Meine Faszination für das Tun und Lassen Deutschlands gestern und heute ist also seit fast jeher gross und hat bis heute nicht nachgelassen. Entsprechend viele Bücher über die deutsche Nachkriegsgeschichte haben mich vor einem Monat auch in die neue Wohnung begleitet. Zum Beispiel das, zugegeben, unverfängliche Interviewbuch “Weil der Mensch ein Mensch ist… – Johannes Rau im Gespräch mit Evelyn Roll”, erschienen 2004, in dem der damals gerade erst abgetretene achte deutsche Bundespräsident (1999-2004) entspannt und bisweilen herrlich anekdotisch Bilanz zog über sein Leben in und ausserhalb der Politik. Diese Woche ist es mir wieder in die Hände gefallen. Eine kleine, feine Geschichte daraus:

Roll: Wer Ihnen persönlich schreibt, hat Chancen, auch eine persönliche Antwort zu bekommen?

Rau: Ja.

Roll: Sie haben erzählt, dass Ihr Vater Ihnen einmal eine Autogrammkarte vom Papst geschickt hat. Als Junge schon sollen Sie ausserdem mit Kaiser Wilhelm korrespondiert haben…

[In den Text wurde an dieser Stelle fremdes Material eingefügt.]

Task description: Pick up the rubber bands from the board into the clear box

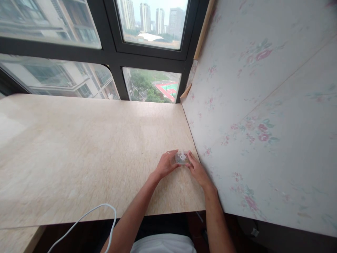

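A small clear plastic box [182,158] rests on or just above the stone-like windowsill, close to the papered wall. Something white shows on its top, and small coloured bits show through it, too small to name. My left hand [167,163] grips the box's left side, thumb at the near edge and fingers at the far edge. On the opposite side, my right hand [194,165] holds the right end in the same way. Both hands are closed on the box, and their palms hide its two ends.
The pale marbled sill [79,151] stretches far to the left. A flowered wall [244,158] rises just right of my right arm. Dark-framed windows [155,58] stand at the back. A white cable [86,210] loops over the sill's front edge near my left forearm.
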Demonstrator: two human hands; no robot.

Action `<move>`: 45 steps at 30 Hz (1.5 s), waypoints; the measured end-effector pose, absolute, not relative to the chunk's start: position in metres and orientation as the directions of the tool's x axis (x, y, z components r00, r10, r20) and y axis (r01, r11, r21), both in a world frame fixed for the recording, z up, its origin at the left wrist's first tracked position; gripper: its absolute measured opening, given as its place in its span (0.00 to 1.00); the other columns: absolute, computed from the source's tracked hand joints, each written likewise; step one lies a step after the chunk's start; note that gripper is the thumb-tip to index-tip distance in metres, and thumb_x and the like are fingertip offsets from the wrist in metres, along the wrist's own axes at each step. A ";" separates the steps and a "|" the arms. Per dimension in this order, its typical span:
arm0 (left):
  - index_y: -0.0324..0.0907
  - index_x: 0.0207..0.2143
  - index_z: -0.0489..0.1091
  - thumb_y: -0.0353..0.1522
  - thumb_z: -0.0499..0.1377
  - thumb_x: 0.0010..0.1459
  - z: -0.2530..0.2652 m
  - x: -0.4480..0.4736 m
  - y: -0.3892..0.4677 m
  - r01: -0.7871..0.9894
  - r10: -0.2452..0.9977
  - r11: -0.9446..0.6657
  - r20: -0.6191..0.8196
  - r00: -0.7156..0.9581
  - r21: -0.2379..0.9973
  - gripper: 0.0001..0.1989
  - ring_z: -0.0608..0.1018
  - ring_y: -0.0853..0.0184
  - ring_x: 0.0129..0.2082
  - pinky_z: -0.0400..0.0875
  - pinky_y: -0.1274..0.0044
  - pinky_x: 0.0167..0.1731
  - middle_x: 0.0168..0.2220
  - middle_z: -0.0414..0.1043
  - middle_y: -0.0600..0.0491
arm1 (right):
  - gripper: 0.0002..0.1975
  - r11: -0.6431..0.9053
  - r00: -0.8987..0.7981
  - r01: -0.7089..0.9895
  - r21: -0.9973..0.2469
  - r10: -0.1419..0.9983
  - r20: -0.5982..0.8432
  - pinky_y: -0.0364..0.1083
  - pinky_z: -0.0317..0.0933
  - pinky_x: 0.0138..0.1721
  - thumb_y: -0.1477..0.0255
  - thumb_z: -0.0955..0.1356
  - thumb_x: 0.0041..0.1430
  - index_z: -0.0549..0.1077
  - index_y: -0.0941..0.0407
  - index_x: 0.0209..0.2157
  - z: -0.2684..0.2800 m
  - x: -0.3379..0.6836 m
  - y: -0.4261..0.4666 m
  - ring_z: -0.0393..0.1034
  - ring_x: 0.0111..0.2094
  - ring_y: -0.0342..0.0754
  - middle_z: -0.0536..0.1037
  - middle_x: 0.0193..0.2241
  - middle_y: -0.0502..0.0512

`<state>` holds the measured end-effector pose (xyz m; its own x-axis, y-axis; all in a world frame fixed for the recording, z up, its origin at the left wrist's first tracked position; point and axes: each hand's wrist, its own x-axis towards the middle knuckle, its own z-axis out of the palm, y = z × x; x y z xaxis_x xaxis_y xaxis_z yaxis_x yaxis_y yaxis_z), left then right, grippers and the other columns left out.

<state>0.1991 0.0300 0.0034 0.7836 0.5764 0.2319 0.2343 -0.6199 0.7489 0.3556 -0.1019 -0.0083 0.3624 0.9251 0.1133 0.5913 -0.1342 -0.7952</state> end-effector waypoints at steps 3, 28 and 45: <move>0.40 0.55 0.64 0.37 0.66 0.49 0.004 0.199 0.030 0.225 0.572 -0.624 0.241 0.784 0.749 0.31 0.70 0.58 0.54 0.63 0.64 0.53 0.54 0.68 0.42 | 0.29 -0.137 0.357 0.610 -0.781 0.927 0.117 0.54 0.41 0.64 0.72 0.61 0.62 0.51 0.47 0.64 -0.006 0.356 -0.102 0.44 0.65 0.46 0.52 0.64 0.49; 0.43 0.54 0.65 0.38 0.65 0.50 0.003 0.198 0.025 0.289 0.583 -0.670 0.245 0.774 0.684 0.28 0.67 0.60 0.56 0.61 0.67 0.56 0.53 0.69 0.47 | 0.27 -0.207 0.404 0.568 -0.796 0.913 0.051 0.53 0.47 0.62 0.75 0.65 0.54 0.65 0.50 0.57 0.008 0.357 -0.099 0.55 0.61 0.49 0.64 0.59 0.52; 0.44 0.63 0.47 0.40 0.61 0.55 -0.002 0.168 0.014 0.241 0.621 -0.628 0.289 0.729 0.740 0.38 0.65 0.59 0.57 0.63 0.63 0.54 0.58 0.62 0.43 | 0.31 -0.119 0.401 0.732 -0.671 0.871 0.282 0.59 0.45 0.62 0.66 0.63 0.61 0.52 0.50 0.63 0.027 0.313 -0.114 0.46 0.64 0.53 0.54 0.64 0.55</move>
<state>0.1684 0.0138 -0.0016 0.7290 0.6205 0.2889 0.2410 -0.6277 0.7402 0.3126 -0.1143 0.0271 0.4011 0.8714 0.2824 0.7318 -0.1194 -0.6710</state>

Rau: Ja, aber da habe ich nicht vom Kaiser, sondern von der Kaiserin Hermine Antwort bekommen. (…) Nach zwei, vielleicht drei Monaten kam ein Brief, der mir unvergesslich ist. Einmal, weil es der erste Freistempler war, den ich sah, der erste Brief, der keine Briefmarke hatte. Und dann, weil in dem Brief ein Bild des Kaisers mit seiner Unterschrift war. Auf der Rückseite dieses Bilders stand in einer mir unvergesslichen Schreibmaschinenschrift: Lieber Johannes, Seine Majestät hat sich über Deinen Brief vom Soundsovielten sehr gefreut und hofft, dass Du Deine Schularbeiten stets zur vollsten Zufriedenheit Deiner Eltern anfertigst. – Und dann noch ein paar Sätze, mit freundlichen Grüssen Hermine. Die Unterschrift sehe ich noch vor mir. Und das hat mich so geärgert, dass auch diesen Kaisers nichts anderes einfiel im ersten Satz als meine Schularbeiten.”

(Aus: Rau, Johannes/Roll, Evelyn: Weil der Mensch ein Mensch ist…, Rowohlt, Berlin 2004, S. 134f.)

Der vielbeschäftigte Homo Politicus und Privatmann Johannes Rau, übrigens zweifacher Ehrendoktor der Theologie, zog seine Lehren daraus – und machte es besser. Dies durfte ich selbst erfahren: Nachdem ich ihm Ende Juni 2004 einen Brief zu seinem Ausscheiden aus dem Amt des Bundespräsidenten geschrieben und darin, eher beiläufig, angetönt hatte, dass ich mich in Zukunft gerne ehrenamtlich engagieren werde, vielleicht in der Politik, vielleicht ausserhalb, kam seine, erstaunlich persönlich gehaltene, Antwort im wahrsten Sinne postwendend (der Stempel nennt als Aufgabedatum den 11.8.2004): ein freudiger Dank und ein paar motivierende Worte in punkto Freiwilligenarbeit – tatsächlich und erfreulicherweise ganz ohne paternalistische Hinweise zu Proseminararbeiten und dergleichen… Ich halte den Brief in Ehren.

Und damit sind wir, endlich, beim Thema: In vier Wochen, Ende dieses Monats, geht das Europäische Freiwilligenjahr 2011, das durchwegs eine schöne Geste ist, zu Ende. Gleichzeitig beginnt einen Tag darauf, nahtlos anschliessend, ein weiteres Jahr, in dem wir, als Individuen, Staat, Gesellschaft, ganz besonders als kirchliche Gemeinwesen, ohne Freiwilligenarbeit einpacken könnten. [2] Deshalb gilt in Wahrheit: “Freiwilligenjahr”? Ist immer – auch 2012.

Ich wünsche allen, die sich ehrenamtlich und mit viel Engagement für eine ihnen wichtige Sache einsetzen, häufig im Verborgenen, aber nicht minder effektiv, auch in Zukunft viel Freude, gutes Gelingen – und, offizielles Lobesjahr hin oder her, immer wieder einmal ein kleines Zeichen des Dankes.

Einen frohen zweiten Advent!

[1] Dass “man” als Schweizer eher keine Sympathien für Deutschland hegt, erfuhr ich spätestens zwei Jahre später, 1992, durch die lautstarke Schadenfreude derer, die sich über die EM-Finalniederlage Deutschlands gegen Dänemark mokierten. Dieses 0:2 war offenbar nur für mich ein (zwischenzeitlicher) Weltuntergang.
[2] Wobei uns nicht einmal beim Einpacken geholfen würde!